La Déconfiture – Première partie (Pascal Rabaté – Editions Futuropolis)
Nous sommes en juin 1940, quelque part dans la campagne française. La débâcle est totale. Alors que rien ne semble pouvoir stopper l’armée allemande dans sa course folle vers Paris, l’armée française paraît complètement désorganisée. Perdus au milieu des milliers de civils qui fuient les bombardements en même temps qu’eux, les soldats français sont dépassés et impuissants. En attendant, les avions allemands continuent à bombarder tout le monde, les civils comme les militaires, et la route est jonchée de cadavres. Amédée Videgrain, un soldat du 11ème régiment, est chargé par son supérieur hiérarchique de veiller sur ses camarades soldats morts, en attendant que la Croix-Rouge vienne les récupérer. L’attente dure de longues heures. Au moment de repartir, Videgrain se rend compte qu’une balle a percé le réservoir de sa moto. Impossible donc de rejoindre son régiment… Pour le soldat, qui est enseignant dans le civil et qui rêve de retourner au plus vite auprès de sa chère et tendre Juliette, c’est le début d’un étrange périple à travers un pays en guerre. Une chose est sûre: Videgrain ne semble pas spécialement impatient de retrouver son régiment. D’ailleurs, il commence par s’arrêter pour casser la croûte avec trois soldats du 35ème, transformés en croque-morts malgré eux. Plus le temps de déplacer les cadavres, désormais on les enterre directement. Videgrain est rejoint ensuite par André, un soldat du 65ème qui a lui aussi perdu ses camarades. Les deux compagnons d’infortune décident de faire route ensemble. Au milieu d’une France complètement déboussolée, Amédée et André vont devoir apprendre l’art de la débrouille.

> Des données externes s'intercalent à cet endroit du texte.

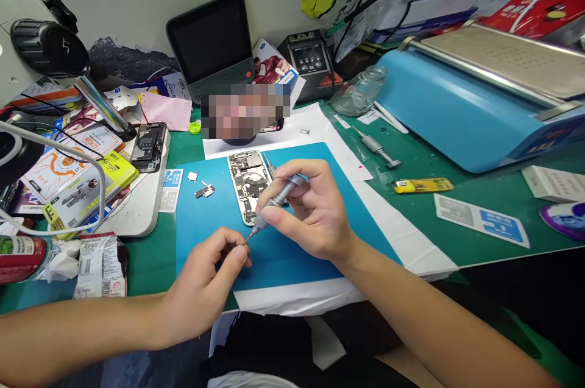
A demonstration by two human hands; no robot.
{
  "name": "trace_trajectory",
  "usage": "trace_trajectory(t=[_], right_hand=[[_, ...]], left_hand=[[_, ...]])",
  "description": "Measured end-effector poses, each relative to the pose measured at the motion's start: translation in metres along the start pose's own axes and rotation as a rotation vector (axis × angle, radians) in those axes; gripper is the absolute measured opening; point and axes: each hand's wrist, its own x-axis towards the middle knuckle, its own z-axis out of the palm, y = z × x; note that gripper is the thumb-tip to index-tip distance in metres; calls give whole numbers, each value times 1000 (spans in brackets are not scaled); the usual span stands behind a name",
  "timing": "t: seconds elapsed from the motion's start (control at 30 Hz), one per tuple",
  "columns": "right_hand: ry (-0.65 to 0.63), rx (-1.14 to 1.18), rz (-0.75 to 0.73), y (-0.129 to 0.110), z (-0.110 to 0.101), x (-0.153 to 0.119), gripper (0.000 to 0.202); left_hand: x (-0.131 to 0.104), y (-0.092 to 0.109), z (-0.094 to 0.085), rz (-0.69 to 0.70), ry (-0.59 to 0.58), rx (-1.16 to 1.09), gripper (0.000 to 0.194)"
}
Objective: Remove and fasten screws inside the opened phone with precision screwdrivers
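A grey precision screwdriver (274,206) is gripped in my right hand (315,208), its thin bit slanting down to the left. My left hand (214,278) has thumb and fingers pinched together at the tip of that bit. Whether a small part sits between those fingertips cannot be made out. Just behind the hands lies an opened phone (249,184) with its inner boards showing, on a blue mat (292,272). Part of its right side is hidden by my right hand. Left of the phone are a small dark phone component (205,190) and a small silvery piece (192,176).
A second screwdriver (377,147) and a yellow tool (423,185) lie to the right, before a large blue machine (439,102). A smart display (210,41) stands at the back. On the left are boxes (86,187), a lamp stand (103,105) and another opened phone (148,147).
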Motion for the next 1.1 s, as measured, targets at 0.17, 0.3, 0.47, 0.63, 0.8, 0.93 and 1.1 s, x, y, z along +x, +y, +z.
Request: trace_trajectory(t=[0.17,0.3,0.47,0.63,0.8,0.93,1.1], right_hand=[[24,-7,-2,0,-1,-1,40],[24,15,-4,-2,-1,0,38],[5,12,7,-2,-1,2,39],[-1,9,7,-2,-1,2,39],[5,6,16,-3,0,2,38],[16,-5,9,-3,0,2,36],[38,-50,16,-2,-1,0,35]], left_hand=[[1,-1,-1,-2,5,-5,27],[1,-1,-1,-9,11,1,28],[1,1,-1,-14,16,-1,29],[0,-1,-1,-10,18,-2,28],[1,-2,-1,-3,22,-11,28],[0,0,0,-7,25,-24,27],[1,0,0,-10,30,-50,26]])
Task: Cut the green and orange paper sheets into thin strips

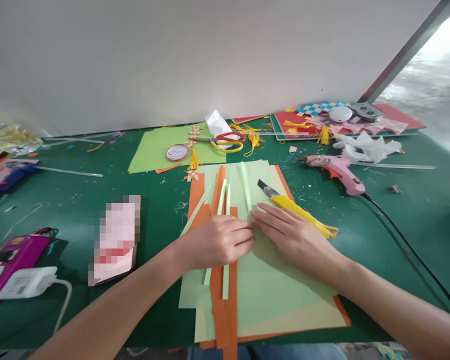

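Green table (382,220) under all; pale-green paper (285,295) stacked front ctr. R hand (294,235) on paper: fingers straight, slightly apart. L hand (219,240): fingers curled, together, tips by R's; can't tell if pinching. Yellow cutter (296,210) just beside R hand. Pale strip (246,185) on paper, near end at fingertips.

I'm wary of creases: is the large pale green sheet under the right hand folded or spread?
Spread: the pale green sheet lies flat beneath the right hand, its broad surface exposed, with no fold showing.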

On le sait: Pascal Rabaté a le sens du dialogue et de l’observation. L’auteur des « Petits Ruisseaux » et de « La Marie en plastique » le démontre une nouvelle fois dans « La Déconfiture ». En choisissant de se concentrer sur le cas particulier du soldat Videgrain et des personnes qu’il croise sur son chemin, l’auteur français nous fait vivre de l’intérieur cet épisode historique dramatique qu’est la débâcle française de juin 1940. Du coup, la leçon d’Histoire devient passionnante, car elle s’intéresse véritablement au vécu des hommes et des femmes plutôt que de se limiter à des simples faits et chiffres. Comme l’explique Rabaté lui-même dans une interview sur France Inter, il aime s’intéresser aux destins de ceux qui traversent l’Histoire sur des chemins parallèles. Dans ce cas-ci, son point de départ a été la lecture d’un livre d’Yves Gibaud, dans lequel un soldat un peu similaire à Videgrain s’interroge sur le fait de participer à la guerre ou non. Par la suite, Pascal Rabaté a lu une série d’autres livres pour préparer son scénario. Il a revu aussi des films comme « Le Train » de Pierre Granier-Deferre ou « Jeux interdits » de René Clément. Mais au final, c’est bien sa vision de la débâcle qu’il nous livre. Son style est à la fois sobre et juste, tant au niveau des dialogues, qui vont à l’essentiel, que des dessins en noir et blanc, qui remplacent souvent les mots pour traduire le sentiment de résignation qui habitait alors les soldats et les citoyens français. Sans jamais en faire trop, Rabaté utilise habilement certaines scènes a priori anecdotiques, mais qui lui permettent de dire beaucoup de choses en seulement quelques cases. C’est le cas lorsque Videgrain croise deux bonnes soeurs en godillots de l’armée, par exemple, ou lorsque’Amédée et André, qui se sont déshabillés pour se baigner dans la rivière, font signe à un autre baigneur, avant de se rendre compte qu’en réalité, il s’agit d’un soldat allemand. La première partie de « La Déconfiture », qui en comptera deux au total, est donc une vraie réussite. De quoi donner lieu peut-être à une future adaptation au cinéma, Pascal Rabaté ayant réalisé lui-même le film tiré de sa BD « Les Petits Ruisseaux ».